Provavelmente alguns de nós já se depararam com crianças/jovens que revelam uma enorme dificuldade em falar em contextos sociais. Possivelmente pensámos que isso se deve a timidez, vergonha ou teimosia, e que passará com o tempo.

O que muitas vezes é difícil perceber é que este comportamento pode não ser uma escolha, mas sim uma dificuldade: pode ser Mutismo Seletivo. O Mutismo Seletivo é caracterizado pela ausência de linguagem verbal em contextos em que falar é socialmente esperado (por exemplo, na escola).

Esta ausência de expressão verbal ocorre apesar de a criança ser capaz de compreender e desenvolver o discurso de forma adequada noutras situações. Uma criança com Mutismo Seletivo pode, por exemplo, não falar com professores ou colegas de escola, mas falar fluentemente em casa.

Talvez por ser pouco comum, ainda há muitos mitos associados a esta perturbação e a estas crianças, o que origina, muitas vezes, pedidos tardios de ajuda e consequente agravamento dos sintomas.

1 º Mito – estas crianças não falam porque são teimosas e escolhem não falar

Este é um mito tão enraizado que prejudica gravemente o acesso destas crianças a tratamentos eficazes. Na verdade, o mutismo começou por ser considerado uma questão de escolha. Os primeiros relatos surgem em 1877, pelo médico Adolf Kussmaul, que descreveu a existência de crianças que não falavam em determinadas situações por vontade própria. 57 anos depois, o psiquiatra suíço Moritz Tramer desenvolveu o termo “mutismo eletivo”, para expressar a convicção de que a criança elegia um momento para ficar em silêncio.

Nesta visão do problema, muitas vezes os pais são vistos como educadores pouco eficazes e ouvem comentários depreciativos como “se fosse comigo”… “isso com uma palmada passa”…, “é mal-educada”… “deviam obriga-la a falar”…

Felizmente, o conhecimento da psiquiatria e psicologia infantis tem evoluído e, em 2002, o termo “eletivo” passa a ser substituído por “seletivo”, para evitar o equívoco de se pensar que este comportamento é voluntário. Hoje sabe-se que esta dificuldade não depende da educação nem do controlo voluntário da criança. Não é uma escolha, mas sim uma manifestação de ansiedade extrema, que a criança sente em situações sociais.
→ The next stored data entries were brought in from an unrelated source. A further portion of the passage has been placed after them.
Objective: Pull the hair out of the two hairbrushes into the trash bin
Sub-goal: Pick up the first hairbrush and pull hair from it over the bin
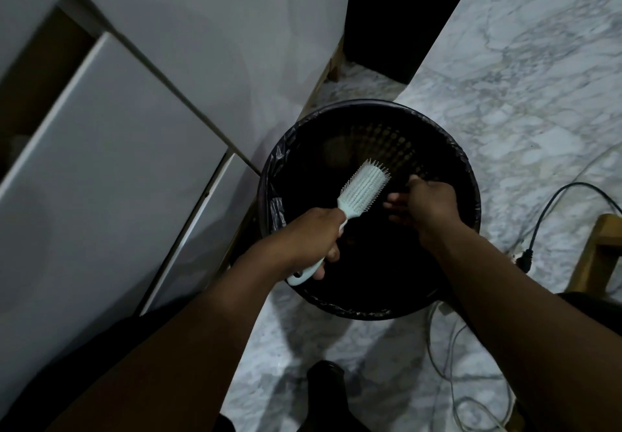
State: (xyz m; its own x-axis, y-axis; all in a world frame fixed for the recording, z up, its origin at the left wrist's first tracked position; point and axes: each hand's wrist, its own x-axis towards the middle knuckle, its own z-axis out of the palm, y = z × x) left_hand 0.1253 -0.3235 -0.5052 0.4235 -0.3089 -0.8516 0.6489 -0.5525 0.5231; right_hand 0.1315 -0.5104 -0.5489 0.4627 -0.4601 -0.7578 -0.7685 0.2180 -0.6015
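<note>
A pale mint hairbrush (361, 189) is held over the black trash bin (468, 175), bristles facing up and to the right. My left hand (319, 236) grips its handle. My right hand (424, 204) hovers just right of the brush head, over the bin's dark opening, with fingers curled and pinched together. Whether it holds hair I cannot tell against the dark bin. The bin has a black liner bag folded over its rim. Only one hairbrush is in view.
White cabinet fronts (134, 128) stand at the left, close to the bin. The floor (521, 61) is grey-veined marble. A black cable with a plug (526, 256) and thin wires lie at the right, next to a wooden furniture leg (595, 256).
</note>
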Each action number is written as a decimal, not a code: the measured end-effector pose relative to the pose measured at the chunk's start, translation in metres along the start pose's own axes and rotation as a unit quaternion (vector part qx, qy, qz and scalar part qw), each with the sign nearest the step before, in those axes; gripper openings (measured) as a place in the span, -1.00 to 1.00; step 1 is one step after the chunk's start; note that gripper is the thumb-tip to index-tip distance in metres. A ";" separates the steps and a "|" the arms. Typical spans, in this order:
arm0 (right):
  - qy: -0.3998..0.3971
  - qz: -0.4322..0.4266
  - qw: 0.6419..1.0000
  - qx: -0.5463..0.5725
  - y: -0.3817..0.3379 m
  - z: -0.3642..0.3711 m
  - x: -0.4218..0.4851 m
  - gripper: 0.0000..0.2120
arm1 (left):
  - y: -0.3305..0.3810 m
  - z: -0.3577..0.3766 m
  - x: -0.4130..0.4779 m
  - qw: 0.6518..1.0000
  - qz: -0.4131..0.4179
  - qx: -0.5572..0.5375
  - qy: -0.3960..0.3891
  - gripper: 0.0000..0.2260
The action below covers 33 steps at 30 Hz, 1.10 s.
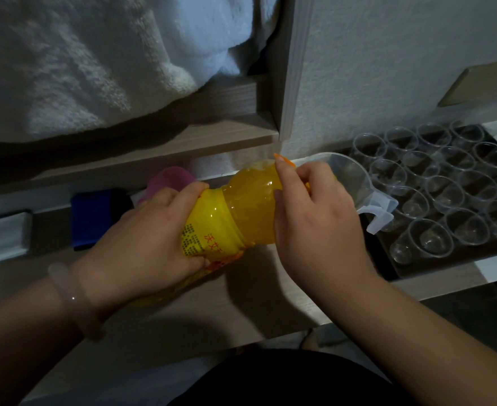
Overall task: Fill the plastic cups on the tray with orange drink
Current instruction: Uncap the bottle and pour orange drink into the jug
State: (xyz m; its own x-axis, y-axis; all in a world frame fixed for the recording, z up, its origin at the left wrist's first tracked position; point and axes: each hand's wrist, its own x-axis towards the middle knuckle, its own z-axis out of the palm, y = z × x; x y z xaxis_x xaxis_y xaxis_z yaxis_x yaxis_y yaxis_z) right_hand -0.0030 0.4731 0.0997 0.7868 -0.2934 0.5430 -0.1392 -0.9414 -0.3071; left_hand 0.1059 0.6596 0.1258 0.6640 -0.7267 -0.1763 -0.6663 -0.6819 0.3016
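Around: towel [95, 54] hanging above; pink cup [171, 177] and blue block [95, 218] sitting behind left hand [150, 238].
Blocking: right hand [314, 218] covering part of the clear jug [355, 174].
Containers: cups [443, 194] standing empty on tray [417, 266], far right (jug contents unclear).
Bottle [241, 206]: tilting over the shelf [182, 317], centre, holding orange drink, yellow label wrinkling.
Hands: left gripping the label; right pinching the orange cap [285, 161].

Both forearms come in from below, angled toward each other. My left hand [150, 238] grips the bottle [241, 212] mid-body, thumb over the top, fingers wrapped underneath. My right hand [314, 221] is curled round its neck end, thumb tip uppermost.
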 end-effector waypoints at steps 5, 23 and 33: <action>-0.001 0.001 1.000 0.005 0.000 0.000 0.000 -0.60 | 0.001 -0.001 -0.001 1.000 0.000 -0.001 0.001 -0.09; 0.007 0.009 1.000 0.011 -0.002 -0.005 0.000 -0.60 | 0.006 -0.009 -0.002 1.000 -0.003 0.027 0.003 -0.08; 0.003 0.009 1.000 0.003 -0.001 -0.008 0.000 -0.59 | 0.007 -0.011 0.000 0.999 -0.002 0.032 0.005 -0.09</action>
State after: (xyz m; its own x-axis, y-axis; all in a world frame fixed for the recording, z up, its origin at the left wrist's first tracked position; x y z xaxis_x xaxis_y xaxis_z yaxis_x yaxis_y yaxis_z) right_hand -0.0074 0.4732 0.1060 0.7802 -0.3108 0.5428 -0.1486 -0.9351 -0.3218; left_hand 0.1049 0.6558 0.1386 0.6690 -0.7239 -0.1684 -0.6845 -0.6884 0.2399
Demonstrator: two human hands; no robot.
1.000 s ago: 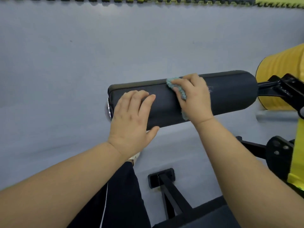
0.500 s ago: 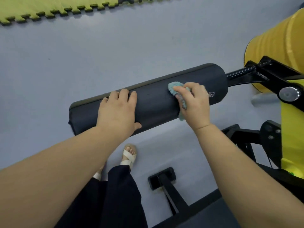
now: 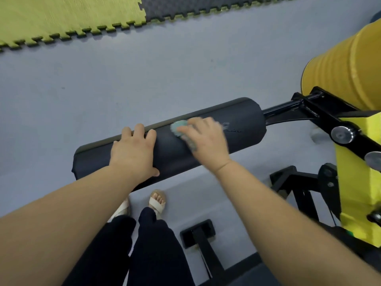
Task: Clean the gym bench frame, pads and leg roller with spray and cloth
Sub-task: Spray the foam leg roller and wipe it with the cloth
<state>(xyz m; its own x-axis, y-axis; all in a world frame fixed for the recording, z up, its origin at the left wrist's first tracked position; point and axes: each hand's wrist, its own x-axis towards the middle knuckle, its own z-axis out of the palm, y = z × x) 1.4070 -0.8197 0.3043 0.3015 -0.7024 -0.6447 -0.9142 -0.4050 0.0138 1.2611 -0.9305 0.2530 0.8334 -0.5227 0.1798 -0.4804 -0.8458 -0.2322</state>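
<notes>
Black padded leg roller (image 3: 169, 150) sits horizontal on its black support arm (image 3: 288, 111), out over the grey floor (image 3: 144, 75), left of the yellow bench upright (image 3: 354, 182). Step in hand: wiping the roller

Teal cloth (image 3: 179, 125) is bunched under the right hand (image 3: 206, 141), on the top face right of mid-length. Its fingers are curled over the cloth, pressing it to the pad; the hand is motion-blurred, so exact grip unclear

Left hand (image 3: 134, 153) lies flat on the roller just beside it, fingers together over the top, thumb spread down the near side. Looks like a brace against spin

Can't tell if the ends or underside are done. Next move likely calls for turning the roller with the left hand, or running the cloth out to either end under steady pressure

No spray bottle in view. Yellow ribbed pad (image 3: 340, 69) beyond the arm, black frame foot (image 3: 198, 232) near the sandalled feet (image 3: 157, 201)
</notes>
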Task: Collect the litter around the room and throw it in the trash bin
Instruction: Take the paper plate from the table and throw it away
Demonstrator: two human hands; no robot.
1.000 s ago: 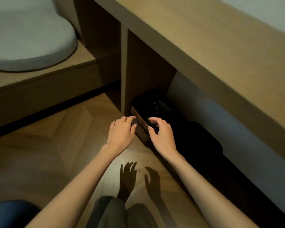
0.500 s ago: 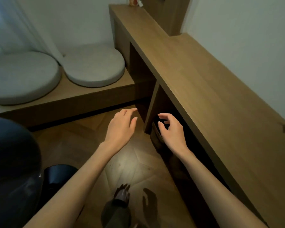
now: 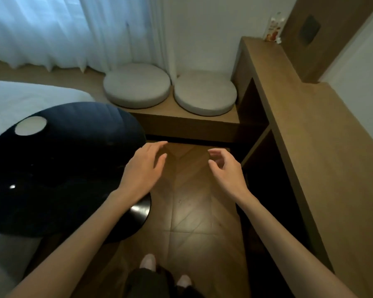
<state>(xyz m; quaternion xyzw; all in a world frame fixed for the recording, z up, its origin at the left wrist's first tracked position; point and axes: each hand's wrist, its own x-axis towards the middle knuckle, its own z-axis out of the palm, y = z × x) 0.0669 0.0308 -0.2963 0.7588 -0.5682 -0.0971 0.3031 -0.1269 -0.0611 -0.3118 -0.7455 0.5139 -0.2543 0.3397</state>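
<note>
While both arms reach forward over the floor [image 3: 194, 190], the left hand [image 3: 145, 166] is spread flat with nothing in it, and the right hand [image 3: 226, 168] is loosely curled, fingers apart, also empty. A carton [image 3: 272, 29], possibly litter, stands at the far end of the ledge [image 3: 299, 117], well away from both hands; its print is too blurred to read. Two cushions [image 3: 205, 93] lie on the bench [image 3: 181, 119] beyond a black table [image 3: 63, 168].
</note>
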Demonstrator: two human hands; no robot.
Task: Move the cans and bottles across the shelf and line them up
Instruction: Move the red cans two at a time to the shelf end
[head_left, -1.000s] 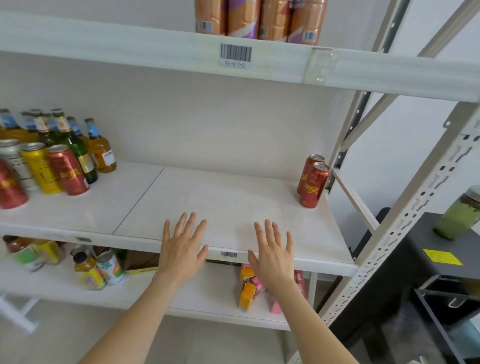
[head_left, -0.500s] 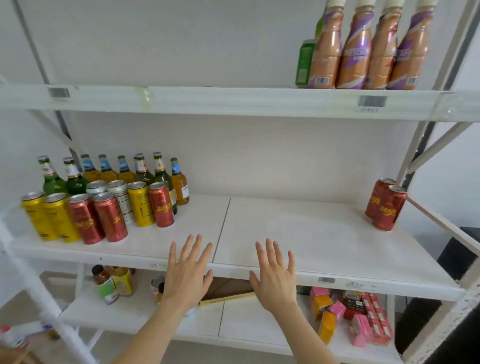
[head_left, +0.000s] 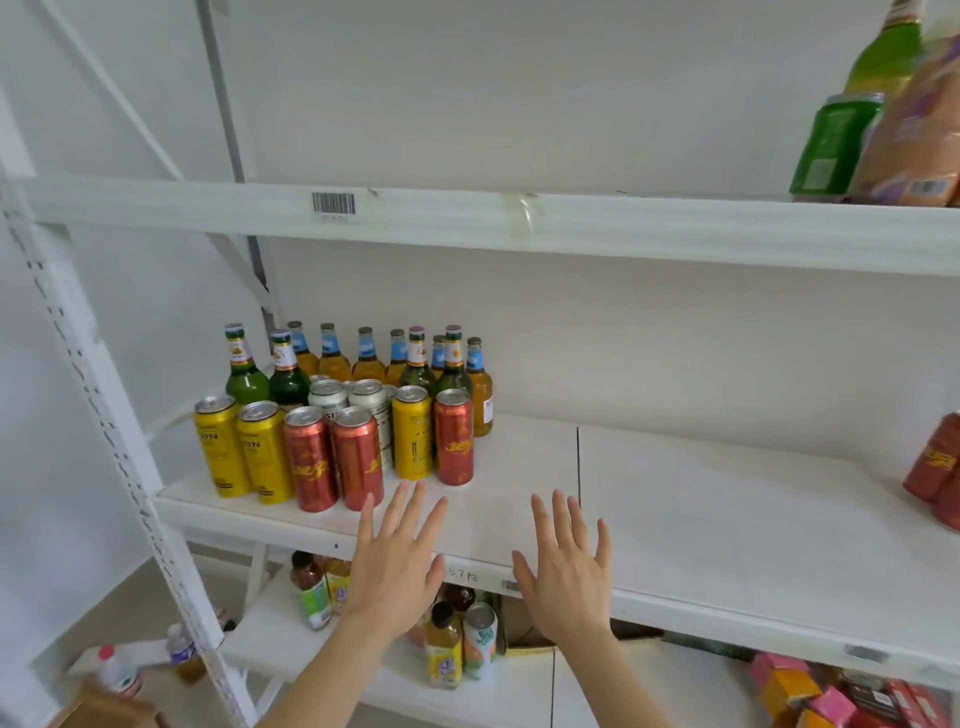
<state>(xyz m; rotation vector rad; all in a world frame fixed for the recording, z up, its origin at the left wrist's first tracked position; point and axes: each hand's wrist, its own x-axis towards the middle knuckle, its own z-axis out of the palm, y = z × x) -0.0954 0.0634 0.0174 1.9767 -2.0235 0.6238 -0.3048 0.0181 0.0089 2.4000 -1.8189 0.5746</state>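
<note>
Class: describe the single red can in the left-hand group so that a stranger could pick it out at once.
On the middle shelf, find the crowd of drinks at its left end. The red can stands at the crowd's front right corner. Unlike the paired red cans further left, it has a yellow can on its left and bare shelf on its right.

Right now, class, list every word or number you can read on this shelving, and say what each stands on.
"ON": the end of a longer word, on both yellow cans.
"57 12": handwritten on the middle shelf's front edge; the reading is rough.
Barcode label on the upper shelf edge: digits too small to read.
Red cans and bottles: print too blurred to read.
</note>
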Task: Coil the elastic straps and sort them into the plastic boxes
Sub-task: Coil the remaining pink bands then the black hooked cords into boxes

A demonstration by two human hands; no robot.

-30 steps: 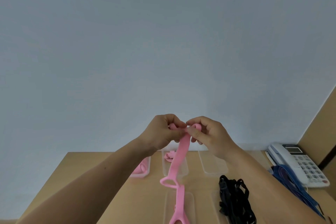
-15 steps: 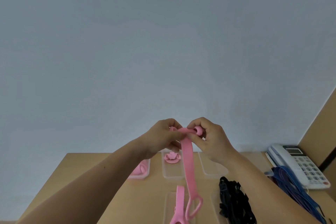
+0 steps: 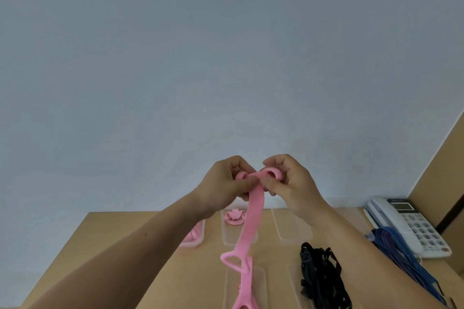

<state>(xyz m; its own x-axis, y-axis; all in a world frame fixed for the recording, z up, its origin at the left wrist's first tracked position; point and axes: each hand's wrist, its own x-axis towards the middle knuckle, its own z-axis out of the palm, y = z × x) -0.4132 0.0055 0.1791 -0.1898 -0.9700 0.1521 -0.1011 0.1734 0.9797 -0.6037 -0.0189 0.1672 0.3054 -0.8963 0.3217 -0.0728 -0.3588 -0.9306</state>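
Above the wooden table [image 3: 120, 246], left hand [image 3: 222, 183] and right hand [image 3: 295, 182] pinch the started coil of the pink strap [image 3: 254, 211] in curled fingers, its tail dangling over the plastic boxes [image 3: 292, 232]; a slack pinch could let the springy roll unwind

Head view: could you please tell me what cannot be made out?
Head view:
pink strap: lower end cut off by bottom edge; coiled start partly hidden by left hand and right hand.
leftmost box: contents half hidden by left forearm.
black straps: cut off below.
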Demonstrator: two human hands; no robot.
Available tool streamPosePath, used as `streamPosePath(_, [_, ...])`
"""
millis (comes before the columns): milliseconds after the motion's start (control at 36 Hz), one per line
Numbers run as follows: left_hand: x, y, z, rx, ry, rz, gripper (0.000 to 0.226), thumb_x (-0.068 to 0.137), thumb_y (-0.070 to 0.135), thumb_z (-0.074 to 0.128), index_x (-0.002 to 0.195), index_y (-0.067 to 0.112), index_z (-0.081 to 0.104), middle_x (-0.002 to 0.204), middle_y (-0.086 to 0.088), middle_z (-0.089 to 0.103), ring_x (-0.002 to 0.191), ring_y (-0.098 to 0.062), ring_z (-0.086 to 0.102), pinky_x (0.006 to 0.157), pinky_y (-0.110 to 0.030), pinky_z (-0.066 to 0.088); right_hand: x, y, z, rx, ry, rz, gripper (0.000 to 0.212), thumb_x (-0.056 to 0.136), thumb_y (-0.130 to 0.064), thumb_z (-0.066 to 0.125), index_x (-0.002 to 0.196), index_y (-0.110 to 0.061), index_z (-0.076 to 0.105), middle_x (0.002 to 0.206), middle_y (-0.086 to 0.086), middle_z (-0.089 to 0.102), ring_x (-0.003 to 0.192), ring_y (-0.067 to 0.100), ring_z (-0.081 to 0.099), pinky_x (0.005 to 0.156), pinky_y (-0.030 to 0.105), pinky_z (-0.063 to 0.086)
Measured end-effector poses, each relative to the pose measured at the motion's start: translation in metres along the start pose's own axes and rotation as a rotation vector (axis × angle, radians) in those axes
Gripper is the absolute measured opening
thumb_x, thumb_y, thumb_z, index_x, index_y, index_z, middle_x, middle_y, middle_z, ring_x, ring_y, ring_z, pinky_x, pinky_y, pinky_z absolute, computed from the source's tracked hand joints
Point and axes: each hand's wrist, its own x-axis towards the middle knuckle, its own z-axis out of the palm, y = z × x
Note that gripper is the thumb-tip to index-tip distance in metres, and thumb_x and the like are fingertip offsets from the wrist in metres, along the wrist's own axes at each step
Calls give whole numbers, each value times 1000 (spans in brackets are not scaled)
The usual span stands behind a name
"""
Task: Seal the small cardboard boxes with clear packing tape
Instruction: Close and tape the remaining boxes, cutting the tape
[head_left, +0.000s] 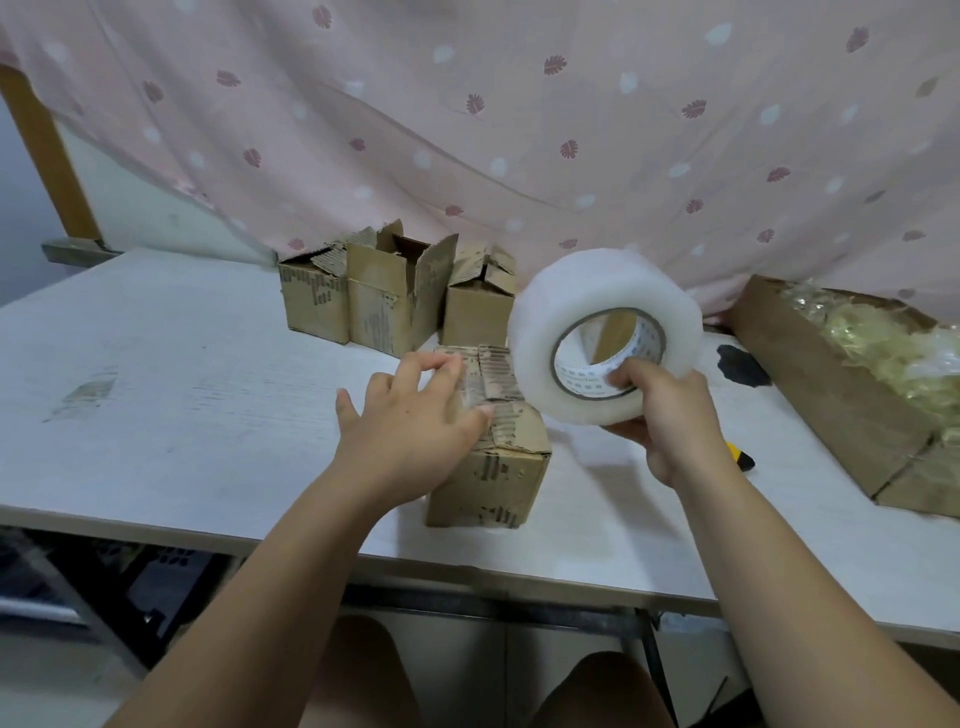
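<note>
On table, flat left hand presses box; right hand clasps tape, print unreadable.

I see one small cardboard box near the front edge of the counter, flaps folded shut, its top skin torn down to the corrugation. Three back boxes stand in a close row behind it, flaps open. The thick, milky roll of clear tape is raised off the counter just right of the near box, core facing me.

Pink leaf-print curtain across top. White table below. Large carton holding clear plastic at right edge; yellow-black tool near it.
</note>
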Motion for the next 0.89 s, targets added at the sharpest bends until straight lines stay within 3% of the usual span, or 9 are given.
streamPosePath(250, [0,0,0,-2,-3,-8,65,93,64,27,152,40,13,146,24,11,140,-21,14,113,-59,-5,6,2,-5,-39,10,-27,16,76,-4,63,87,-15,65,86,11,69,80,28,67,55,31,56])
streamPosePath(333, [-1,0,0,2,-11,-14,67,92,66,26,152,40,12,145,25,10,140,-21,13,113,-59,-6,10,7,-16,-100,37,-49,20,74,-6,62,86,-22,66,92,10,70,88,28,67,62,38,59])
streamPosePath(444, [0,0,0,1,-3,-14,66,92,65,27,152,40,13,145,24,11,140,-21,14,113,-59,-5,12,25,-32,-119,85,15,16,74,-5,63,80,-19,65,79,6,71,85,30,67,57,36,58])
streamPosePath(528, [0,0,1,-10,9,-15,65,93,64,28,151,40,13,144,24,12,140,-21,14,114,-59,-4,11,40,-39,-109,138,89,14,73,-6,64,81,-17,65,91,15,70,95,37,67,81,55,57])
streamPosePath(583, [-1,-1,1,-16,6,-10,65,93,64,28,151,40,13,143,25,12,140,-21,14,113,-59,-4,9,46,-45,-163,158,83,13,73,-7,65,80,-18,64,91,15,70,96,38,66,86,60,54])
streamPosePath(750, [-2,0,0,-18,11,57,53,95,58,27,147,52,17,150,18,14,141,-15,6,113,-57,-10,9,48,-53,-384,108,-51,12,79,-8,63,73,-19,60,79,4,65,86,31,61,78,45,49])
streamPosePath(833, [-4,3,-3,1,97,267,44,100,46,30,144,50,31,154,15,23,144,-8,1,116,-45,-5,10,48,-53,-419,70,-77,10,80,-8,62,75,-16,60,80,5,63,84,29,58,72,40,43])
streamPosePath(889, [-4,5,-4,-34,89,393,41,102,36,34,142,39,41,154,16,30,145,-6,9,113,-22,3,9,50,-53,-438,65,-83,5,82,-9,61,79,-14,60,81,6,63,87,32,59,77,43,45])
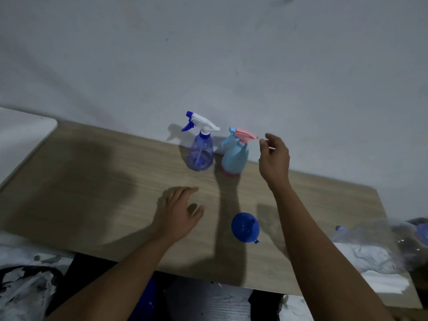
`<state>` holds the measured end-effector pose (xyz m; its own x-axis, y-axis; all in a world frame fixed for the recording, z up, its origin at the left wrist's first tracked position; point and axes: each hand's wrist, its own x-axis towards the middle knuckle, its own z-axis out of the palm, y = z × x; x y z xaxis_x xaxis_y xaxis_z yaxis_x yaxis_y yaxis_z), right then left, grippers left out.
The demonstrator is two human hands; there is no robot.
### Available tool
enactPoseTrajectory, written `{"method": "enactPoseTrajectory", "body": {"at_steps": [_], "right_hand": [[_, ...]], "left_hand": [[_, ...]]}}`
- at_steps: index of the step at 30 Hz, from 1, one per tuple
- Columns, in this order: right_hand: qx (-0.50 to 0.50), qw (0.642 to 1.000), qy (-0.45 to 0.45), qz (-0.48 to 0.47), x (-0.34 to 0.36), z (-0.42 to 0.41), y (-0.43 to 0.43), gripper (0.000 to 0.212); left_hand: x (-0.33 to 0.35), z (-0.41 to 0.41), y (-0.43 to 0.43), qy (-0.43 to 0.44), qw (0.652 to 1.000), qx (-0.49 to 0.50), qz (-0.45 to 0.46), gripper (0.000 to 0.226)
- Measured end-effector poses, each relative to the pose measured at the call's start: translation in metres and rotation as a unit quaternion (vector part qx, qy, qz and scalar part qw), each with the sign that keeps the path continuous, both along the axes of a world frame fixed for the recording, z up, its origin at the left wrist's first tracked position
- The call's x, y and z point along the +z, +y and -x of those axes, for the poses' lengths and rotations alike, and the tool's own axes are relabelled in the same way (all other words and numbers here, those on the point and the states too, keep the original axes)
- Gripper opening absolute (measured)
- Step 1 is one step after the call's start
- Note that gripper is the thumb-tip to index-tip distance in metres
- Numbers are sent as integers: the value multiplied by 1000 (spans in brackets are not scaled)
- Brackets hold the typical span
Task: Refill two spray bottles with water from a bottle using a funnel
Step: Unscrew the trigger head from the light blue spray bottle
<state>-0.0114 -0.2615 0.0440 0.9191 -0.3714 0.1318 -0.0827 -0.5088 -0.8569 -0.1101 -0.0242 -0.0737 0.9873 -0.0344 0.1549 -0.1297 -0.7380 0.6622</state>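
Observation:
Two spray bottles stand upright at the back of the wooden table (92, 181), near the wall. The left one is a clear blue spray bottle (201, 156) with a white and blue trigger head. Beside it is a light blue spray bottle (235, 158) with a pink head and pink base. My right hand (274, 159) hovers just right of the pink head, fingers apart, not touching it. My left hand (179, 213) lies flat on the table, empty. A blue funnel (245, 227) rests on the table between my forearms. A clear plastic water bottle (379, 237) lies at the right edge.
A white wall rises directly behind the table. White cloth (370, 265) lies on the table's right end under the water bottle. A white surface (23, 128) adjoins the table at the far left. Dark and white fabric (27, 281) sits below the near edge at left.

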Motion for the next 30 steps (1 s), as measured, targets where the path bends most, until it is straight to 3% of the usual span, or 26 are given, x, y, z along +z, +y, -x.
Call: {"method": "enactPoseTrajectory", "body": {"at_steps": [4,9,13,16,22,30], "right_hand": [[72,993,57,-74,-22,-3,-9,43],[137,986,60,-72,-16,-22,-10,42],[139,989,38,-31,-13,-28,-12,28],[141,989,42,-14,-16,-28,-11,17],[121,992,29,-9,-10,-10,-14,13],[118,991,2,-71,62,47,-13,18]], "left_hand": [[29,-60,-48,63,980,-87,168,61],[46,-107,-76,93,971,-155,155,74],[42,-115,-74,88,978,-171,81,78],[34,-115,-72,96,975,-179,88,81],[43,-94,-65,55,977,-187,82,78],[103,-30,-50,109,944,-220,221,79]]}}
Na verdade, pessoas que acreditem tratar-se de uma escolha podem insistir que a criança fale, gerando ainda mais ansiedade e, consequentemente, agravando o problema.

2 º Mito – estas crianças não falam porque sofreram um trauma

Imagine a angústia em que poderão ficar os pais destas crianças, se um profissional de saúde mental lançar sobre eles o fantasma do trauma, gerando muitas vezes uma culpa tão erradamente atribuída!

Atualmente, sabe-se que o Mutismo Seletivo não tem origem em qualquer situação traumática e que a maioria das/dos crianças/jovens que desenvolvem este quadro parece ter algumas características que as predispõem ao desenvolvimento desta perturbação.

Algumas destas características são: introversão, vergonha e dificuldade em iniciar interação social, quer com pares, quer com adultos; pouca expressividade emocional (o que não quer dizer que não sintam ou não se emocionem); rigidez, ou seja, dificuldade em flexibilizar rotinas ou interpretações que fazem das situações; dificuldade na regulação da frustração (quando algo não acontece como previram, desorganizam-se e manifestam ansiedade); história familiar de ansiedade.

O Mutismo Seletivo NÃO É CONSEQUÊNCIA DE UM TRAUMA!

3 º Mito – é apenas timidez, passa com o tempo

Ao contrário dos mitos anteriores, acreditar que mutismo é apenas timidez, pode levar a uma passividade por parte dos adultos que, sem querer, agrava o problema.

Sem dúvida que há muitas/muitos crianças/jovens tímidas/os que, num primeiro contacto, não falarão ou estarão mais contidos na interação social, no entanto, essa timidez é transitória e não condiciona de forma persistente a interação social. No Mutismo Seletivo, esta “timidez” é persistente. Persiste porque… não é uma verdadeira timidez!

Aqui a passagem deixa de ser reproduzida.